Re: [PATCH 1/3] target: iscsi: fix hang in the iSCSI login code

Maurizio Lombardi <mlombard@xxxxxxxxxx> · Tue, 14 Mar 2023 12:09:03 +0100

út 14. 3. 2023 v 0:52 odesílatel Mike Christie
<michael.christie@xxxxxxxxxx> napsal:
>
> > +     case TCP_CLOSE:
> > +             pr_debug("__iscsi_target_sk_check_close: socket closing,"
> >                       "returning TRUE\n");
>
> Don't need to break up a string. We do it a lot in the lio code, but we've
> been trying not to in new code.
>
> > +             /*
> > +              * Restart the login timer to prevent the
> > +              * login process from getting stuck if the initiator
>
> I would fix up the formatting so the first line is longer.

Ok

> > @@ -1358,6 +1348,9 @@ int iscsi_target_start_negotiation(
> >               set_bit(LOGIN_FLAGS_INITIAL_PDU, &conn->login_flags);
> >               write_unlock_bh(&sk->sk_callback_lock);
> >       }
> > +
> > +     iscsit_start_login_timer(conn);
>
> At this time, we have the np->np_login_timer running right?

Yes.

>
> Don't we only need to start this new timer when we know there are
> more PDUs and the connection is good (iscsi_target_do_login returns
> 0 and iscsi_target_sk_check_and_clear returns 0)?

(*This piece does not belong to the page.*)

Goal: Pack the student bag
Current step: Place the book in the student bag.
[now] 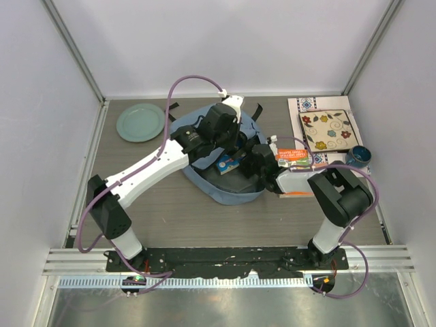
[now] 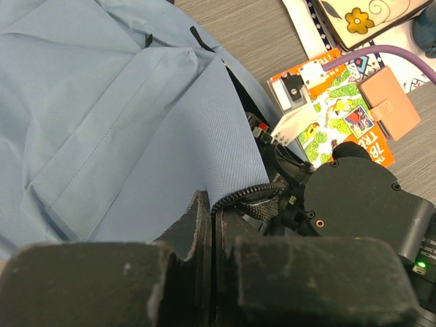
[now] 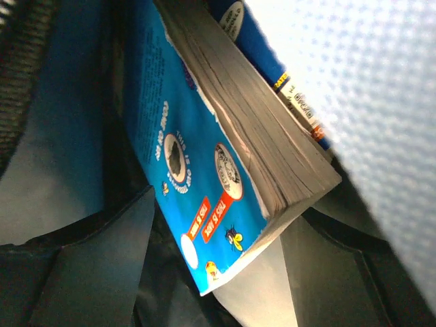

The moment iscsi_target_sk_check_and_clear() clears the
LOGIN_FLAGS_INITIAL_PDU flag
and returns 0, the login worker may be already running.
If we start the timer after the call to
iscsi_target_sk_check_and_clear(), we could have a race condition:

1) login_work runs and reschedules itself non-stop because
LOGIN_FLAGS_INITIAL_PDU is set
2) login kthread calls  iscsi_target_sk_check_and_clear() and clears
LOGIN_FLAGS_INITIAL_PDU
3) login work runs and completes the login
4) login kthread starts the timer
5) No one stops the timer, it fires and kills the connection despite
the fact the login was successful.

I could however replace this code:

ret = iscsi_target_do_login(conn, login);
 if (!ret && iscsi_target_sk_check_and_clear(conn, LOGIN_FLAGS_INITIAL_PDU))
           ret = -1;

with the following, if you like it more:

ret = iscsi_target_do_login(conn, login);
if (!ret) {
      iscsit_start_login_timer(conn);
      if (iscsi_target_sk_check_and_clear(conn, LOGIN_FLAGS_INITIAL_PDU)) {
           iscsit_stop_login_timer(conn);
           ret = -1;
      }
}

>
> I think you can just kill np timer and only use the login_timer for
> both cases. So I mean set the thread to kill as the login one and start
> this login_timer in __iscsi_target_login_thread where we used to call
> iscsi_start_login_thread_timer. You would then mod the timer when we
> transition from iscsi_target_start_negotiation to waiting for the next
> PDU.
>

Yes, maybe, but I would need to find a way to detect if conn->login_kworker
is pointing to the login thread or to the login_work's thread, because
the np_login_timer is supposed to clear the ISCSI_TF_RUNNING flag.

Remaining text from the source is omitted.